Looking after yourself

Caring for a partner, relative or close friend with dementia is demanding and can be stressful.

It's important to remember that your needs as a carer are as important as the person you're caring for.

Ask for help

Family and friends can help in a variety of ways, from giving you a break, even if it's for only an hour, to taking the person with dementia to an activity or memory café.

Charities and voluntary organisations provide valuable support and advice on their websites and via their helplines:

  • Alzheimer's Society's National Dementia Helpline on 0300 222 1122
  • Age UK's Advice Line on 0800 055 6112 (free)
  • Independent Age on 0800 319 6789 (free)
  • Dementia UK Admiral Nurse Dementia helpline on 0800 888 6678 (free)
  • Carers Direct helpline on 0300 123 1053 (free)
  • Carers UK on 0800 808 7777 (free)

Talk to other carers

Sharing your experiences with other carers can be a great support as they understand what you're going through.

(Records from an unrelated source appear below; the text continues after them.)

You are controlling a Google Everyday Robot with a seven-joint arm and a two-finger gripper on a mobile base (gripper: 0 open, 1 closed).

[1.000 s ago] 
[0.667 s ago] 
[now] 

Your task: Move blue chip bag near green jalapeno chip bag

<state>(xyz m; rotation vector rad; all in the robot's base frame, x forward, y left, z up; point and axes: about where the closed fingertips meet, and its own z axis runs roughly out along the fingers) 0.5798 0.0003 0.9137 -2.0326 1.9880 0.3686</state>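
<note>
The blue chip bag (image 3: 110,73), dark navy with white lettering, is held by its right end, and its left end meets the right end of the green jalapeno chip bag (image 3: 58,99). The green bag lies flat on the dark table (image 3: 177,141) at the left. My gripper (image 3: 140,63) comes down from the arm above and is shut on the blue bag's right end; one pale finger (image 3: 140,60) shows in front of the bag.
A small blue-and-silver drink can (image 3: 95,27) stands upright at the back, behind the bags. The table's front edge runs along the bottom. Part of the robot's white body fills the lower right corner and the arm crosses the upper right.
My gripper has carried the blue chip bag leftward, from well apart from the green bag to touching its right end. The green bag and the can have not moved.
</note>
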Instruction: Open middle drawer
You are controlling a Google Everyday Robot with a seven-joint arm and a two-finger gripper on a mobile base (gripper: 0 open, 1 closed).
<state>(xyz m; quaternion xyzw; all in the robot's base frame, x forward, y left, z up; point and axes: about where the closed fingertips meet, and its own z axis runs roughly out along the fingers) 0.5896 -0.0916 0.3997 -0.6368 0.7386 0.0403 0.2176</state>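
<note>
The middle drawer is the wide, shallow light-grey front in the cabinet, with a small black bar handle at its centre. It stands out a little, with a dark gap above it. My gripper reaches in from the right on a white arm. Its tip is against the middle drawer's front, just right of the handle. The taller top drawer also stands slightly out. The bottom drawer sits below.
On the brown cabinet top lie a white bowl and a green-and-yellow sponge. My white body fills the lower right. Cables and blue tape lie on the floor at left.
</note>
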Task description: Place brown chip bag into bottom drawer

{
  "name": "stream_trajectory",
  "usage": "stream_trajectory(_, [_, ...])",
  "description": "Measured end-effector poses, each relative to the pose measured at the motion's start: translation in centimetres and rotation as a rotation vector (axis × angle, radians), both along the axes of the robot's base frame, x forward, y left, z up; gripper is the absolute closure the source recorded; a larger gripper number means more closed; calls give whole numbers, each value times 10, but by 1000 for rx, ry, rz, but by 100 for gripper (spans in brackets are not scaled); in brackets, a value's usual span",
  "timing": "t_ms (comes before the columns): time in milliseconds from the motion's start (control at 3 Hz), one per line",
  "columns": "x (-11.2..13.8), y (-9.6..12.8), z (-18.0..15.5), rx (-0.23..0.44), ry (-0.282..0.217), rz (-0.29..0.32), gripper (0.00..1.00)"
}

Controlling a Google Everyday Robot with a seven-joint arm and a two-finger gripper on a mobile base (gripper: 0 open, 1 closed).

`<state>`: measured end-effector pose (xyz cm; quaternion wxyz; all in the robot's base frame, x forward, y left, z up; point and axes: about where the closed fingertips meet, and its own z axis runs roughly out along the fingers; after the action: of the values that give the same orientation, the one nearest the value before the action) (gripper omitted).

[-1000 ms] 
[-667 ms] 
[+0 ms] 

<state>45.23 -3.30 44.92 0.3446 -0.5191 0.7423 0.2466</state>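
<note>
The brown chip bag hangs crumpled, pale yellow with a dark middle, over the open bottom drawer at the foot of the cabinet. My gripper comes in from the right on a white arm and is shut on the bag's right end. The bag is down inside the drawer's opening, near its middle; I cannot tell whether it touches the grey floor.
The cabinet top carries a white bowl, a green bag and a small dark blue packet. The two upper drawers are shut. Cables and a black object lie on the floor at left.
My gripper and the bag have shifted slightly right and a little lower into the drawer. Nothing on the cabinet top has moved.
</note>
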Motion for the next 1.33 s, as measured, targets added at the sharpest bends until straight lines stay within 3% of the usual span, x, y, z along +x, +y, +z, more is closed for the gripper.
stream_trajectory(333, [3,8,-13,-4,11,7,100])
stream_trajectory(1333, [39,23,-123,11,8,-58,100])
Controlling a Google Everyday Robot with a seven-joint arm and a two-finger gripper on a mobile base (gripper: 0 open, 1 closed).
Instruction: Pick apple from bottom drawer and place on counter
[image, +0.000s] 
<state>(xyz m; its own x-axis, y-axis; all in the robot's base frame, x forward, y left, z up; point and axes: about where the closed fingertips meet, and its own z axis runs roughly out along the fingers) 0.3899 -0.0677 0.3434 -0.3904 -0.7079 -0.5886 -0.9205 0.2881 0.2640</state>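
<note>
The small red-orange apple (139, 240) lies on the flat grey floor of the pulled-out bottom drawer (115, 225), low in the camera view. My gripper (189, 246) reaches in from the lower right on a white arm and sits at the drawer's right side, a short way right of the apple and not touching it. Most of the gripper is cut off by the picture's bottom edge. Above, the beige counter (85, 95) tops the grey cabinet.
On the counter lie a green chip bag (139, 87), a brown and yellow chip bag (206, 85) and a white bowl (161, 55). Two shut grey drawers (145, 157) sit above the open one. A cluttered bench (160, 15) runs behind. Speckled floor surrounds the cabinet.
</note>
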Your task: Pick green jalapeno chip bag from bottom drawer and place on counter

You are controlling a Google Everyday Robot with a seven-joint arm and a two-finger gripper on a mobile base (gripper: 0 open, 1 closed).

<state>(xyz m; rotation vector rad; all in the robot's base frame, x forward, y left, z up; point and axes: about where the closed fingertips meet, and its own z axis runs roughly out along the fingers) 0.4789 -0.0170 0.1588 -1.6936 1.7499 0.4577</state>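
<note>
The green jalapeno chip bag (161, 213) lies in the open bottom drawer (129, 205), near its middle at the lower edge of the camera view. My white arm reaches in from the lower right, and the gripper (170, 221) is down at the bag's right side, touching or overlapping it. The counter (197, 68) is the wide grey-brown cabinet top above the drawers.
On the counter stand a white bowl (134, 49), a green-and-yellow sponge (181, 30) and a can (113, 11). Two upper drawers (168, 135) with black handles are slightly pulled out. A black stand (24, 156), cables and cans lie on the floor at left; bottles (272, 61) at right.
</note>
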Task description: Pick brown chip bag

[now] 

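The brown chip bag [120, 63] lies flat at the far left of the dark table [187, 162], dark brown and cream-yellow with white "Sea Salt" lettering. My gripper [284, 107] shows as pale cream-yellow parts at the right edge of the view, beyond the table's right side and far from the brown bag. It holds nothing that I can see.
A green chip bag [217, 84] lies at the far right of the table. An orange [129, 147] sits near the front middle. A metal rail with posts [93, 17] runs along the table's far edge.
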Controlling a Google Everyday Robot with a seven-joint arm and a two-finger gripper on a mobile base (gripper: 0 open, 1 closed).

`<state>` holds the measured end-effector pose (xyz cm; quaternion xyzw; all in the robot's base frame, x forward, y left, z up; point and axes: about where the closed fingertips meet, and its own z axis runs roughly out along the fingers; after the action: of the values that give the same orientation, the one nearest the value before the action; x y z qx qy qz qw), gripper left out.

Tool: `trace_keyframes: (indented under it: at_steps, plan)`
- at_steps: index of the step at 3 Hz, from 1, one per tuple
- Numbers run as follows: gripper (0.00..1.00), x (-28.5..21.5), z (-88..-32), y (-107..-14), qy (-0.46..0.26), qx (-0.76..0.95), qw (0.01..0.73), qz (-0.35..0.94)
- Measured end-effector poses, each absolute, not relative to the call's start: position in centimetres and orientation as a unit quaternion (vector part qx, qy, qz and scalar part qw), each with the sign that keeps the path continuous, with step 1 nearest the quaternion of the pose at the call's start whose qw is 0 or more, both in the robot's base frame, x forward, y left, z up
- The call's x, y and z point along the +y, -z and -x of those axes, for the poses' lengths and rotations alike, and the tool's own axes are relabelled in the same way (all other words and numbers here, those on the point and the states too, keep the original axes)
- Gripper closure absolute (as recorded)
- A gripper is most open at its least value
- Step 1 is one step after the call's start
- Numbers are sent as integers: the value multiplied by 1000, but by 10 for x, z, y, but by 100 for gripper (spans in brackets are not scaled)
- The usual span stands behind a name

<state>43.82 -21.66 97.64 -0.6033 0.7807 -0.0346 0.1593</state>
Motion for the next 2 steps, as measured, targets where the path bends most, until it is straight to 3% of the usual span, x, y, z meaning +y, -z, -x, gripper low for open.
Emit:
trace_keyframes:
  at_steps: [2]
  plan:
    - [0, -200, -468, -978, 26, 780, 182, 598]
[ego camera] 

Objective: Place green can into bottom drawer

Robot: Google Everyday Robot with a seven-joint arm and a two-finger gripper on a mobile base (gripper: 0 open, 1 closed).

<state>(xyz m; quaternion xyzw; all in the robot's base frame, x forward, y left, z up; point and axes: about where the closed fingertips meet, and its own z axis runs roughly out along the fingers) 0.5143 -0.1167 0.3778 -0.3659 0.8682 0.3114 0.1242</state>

You can also share tips and advice.

If it's difficult for you to be able to attend regular carers groups, join one of the online forums:

If you're struggling to cope


Carers often find it difficult to talk about the stress involved with caring. If you feel like you're not managing, don't feel guilty. There's help and support available.

You may benefit from counselling or another talking therapy, which may be available online.

Talk to your GP or if you prefer, you can refer yourself directly to a psychological therapies service.

Take a break from caring

Taking regular breaks can help you to look after yourself and better support you in caring for someone with dementia.

Family and friends may be able to provide short breaks for you to have time 'just for you'.

Other options include:

  • day centres – social services or your local carers' centre should provide details of these in your area
  • respite care – this can be provided in your own home or for a short break in a care home

Dementia research

There are dozens of dementia research projects going on around the world, and many of these are based in the UK.

Much of the research is aimed at understanding the causes of dementia and developing new treatments.

But there's increasing recognition of the role of carers in helping someone stay independent with dementia and what their needs are.